In conclusion, we report a case of reversible duodenal obstruction due to a large retroperitoneal hematoma after acupuncture therapy. We investigated the history of the patient and determined that acupuncture therapy can cause severe bleeding and that a space-occupying large hematoma can lead to mechanical obstruction of the duodenum. Our findings suggest that even when a hematoma is large, conservative approach can be maintained until improvement of the symptoms of duodenal obstruction if the vital signs of the patient remain stable.
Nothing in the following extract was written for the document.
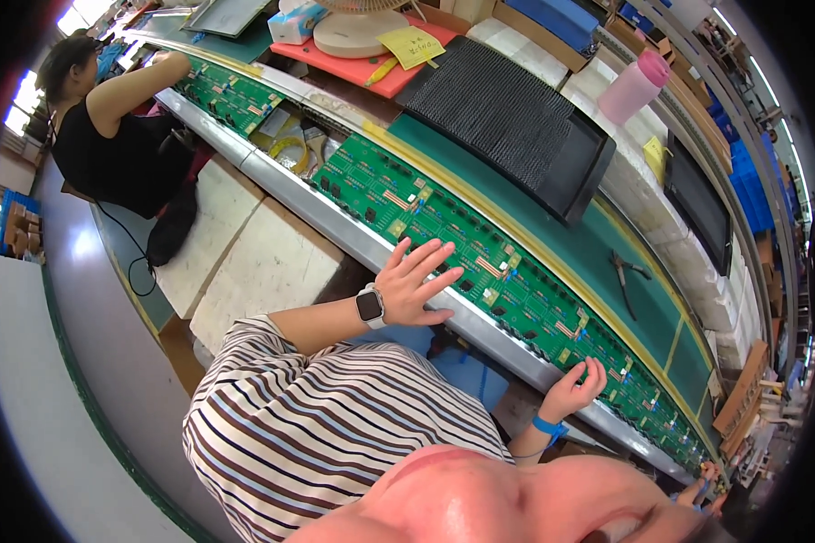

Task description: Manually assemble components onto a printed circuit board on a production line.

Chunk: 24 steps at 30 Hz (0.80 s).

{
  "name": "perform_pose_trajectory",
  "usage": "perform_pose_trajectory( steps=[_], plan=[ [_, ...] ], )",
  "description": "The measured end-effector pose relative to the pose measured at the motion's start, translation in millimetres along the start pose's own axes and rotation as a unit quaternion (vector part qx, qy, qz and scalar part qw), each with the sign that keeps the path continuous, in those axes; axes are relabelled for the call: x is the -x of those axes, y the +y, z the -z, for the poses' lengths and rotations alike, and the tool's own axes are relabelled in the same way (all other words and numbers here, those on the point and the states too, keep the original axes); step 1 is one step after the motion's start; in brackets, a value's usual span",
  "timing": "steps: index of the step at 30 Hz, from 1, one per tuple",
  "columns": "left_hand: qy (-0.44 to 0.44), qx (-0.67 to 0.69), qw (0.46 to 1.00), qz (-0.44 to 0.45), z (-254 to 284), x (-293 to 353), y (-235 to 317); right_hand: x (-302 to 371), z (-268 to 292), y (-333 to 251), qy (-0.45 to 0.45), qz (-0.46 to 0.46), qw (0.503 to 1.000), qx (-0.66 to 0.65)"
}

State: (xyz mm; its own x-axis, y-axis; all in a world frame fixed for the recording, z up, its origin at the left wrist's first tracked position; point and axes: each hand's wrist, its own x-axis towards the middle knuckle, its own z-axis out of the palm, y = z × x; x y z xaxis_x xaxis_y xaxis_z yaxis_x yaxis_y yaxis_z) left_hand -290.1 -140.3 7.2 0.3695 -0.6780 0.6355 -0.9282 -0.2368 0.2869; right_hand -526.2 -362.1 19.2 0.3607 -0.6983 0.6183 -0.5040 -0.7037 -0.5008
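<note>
Long green circuit boards (534, 306) packed with small parts lie end to end along a metal rail (371, 262) in front of me. My left hand (417, 285), with a smartwatch (369, 306) at its wrist, spreads its fingers flat over the near edge of the middle board and holds nothing. Farther right, my right hand (574, 389) is at the near edge of the board, its fingers loosely bent and apart from the thumb. Nothing shows in it. A blue band (549, 425) with a thin cord circles that wrist.
Beyond the boards is a black tray (507, 118) with a ribbed surface. Pliers (625, 282) lie on the green mat; a pink bottle (634, 86) stands behind. A co-worker (109, 127) works at the far left. Another person's hands (711, 480) show at the lower right.
</note>
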Motion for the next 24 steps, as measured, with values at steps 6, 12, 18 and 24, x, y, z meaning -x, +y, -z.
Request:
perform_pose_trajectory(
  steps=[6,12,18,24],
  plan=[
    [0.0,-0.008,1.0,-0.001,0.1,-0.1,-0.1,0.8,0.4,1.3,-0.006,0.003,1.0,0.007],
    [-0.012,-0.013,1.0,0.012,0.1,1.4,2.1,1.9,0.8,-0.7,-0.002,0.0,1.0,0.015],
    [-0.018,-0.032,0.999,0.012,0.1,-0.2,3.4,0.5,-0.2,1.6,-0.002,0.008,1.0,0.011],
    [-0.018,-0.037,0.999,0.011,-0.9,-0.8,3.0,1.7,1.7,3.8,0.0,0.014,1.0,0.013]
  ],
)
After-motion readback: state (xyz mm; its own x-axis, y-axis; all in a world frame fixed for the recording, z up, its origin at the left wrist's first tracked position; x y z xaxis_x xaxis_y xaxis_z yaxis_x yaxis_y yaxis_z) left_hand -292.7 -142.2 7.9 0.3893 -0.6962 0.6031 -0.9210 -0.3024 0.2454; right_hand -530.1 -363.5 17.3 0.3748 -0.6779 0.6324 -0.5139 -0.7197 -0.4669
In addition, close observation after acupuncture is recommended for both licensed oriental medicine practitioners and unlicensed acupuncture therapists. Moreover, they should educate patients who are treated with acupuncture to visit the ER in case of any abnormal symptoms.

Fig. 1.
Initial computed tomography (CT) scan in the emergency room. (A) The initial CT scan revealed distention of the stomach. (B) High-density fluid in the right anterior pararenal space, suggestive of hematoma (arrow, 9.6 cm), caused narrowing of the second portion of the duodenum.
jti-2020-0011f1.jpg
Fig. 2.
Initial erect supine radiography of the abdomen in the emergency room showed numerous needle tips (red circles), which were associated with his previous acupuncture therapy for back pain.
jti-2020-0011f2.jpg
Fig. 3.
Follow-up computed tomography (CT) on admission days 10 and 16. (A) CT revealed a decrease in the volume of high-density fluid in the right anterior pararenal space, suggestive of hematoma (arrow, 9.6→7.1 cm), on admission day 10. (B) CT revealed a decrease in the volume of high-density fluid in the right anterior pararenal space, suggestive of hematoma (arrow, 7.1→5.4 cm), on admission day 16. Finally, there is no evidence of dilatation of the stomach and duodenal bulb.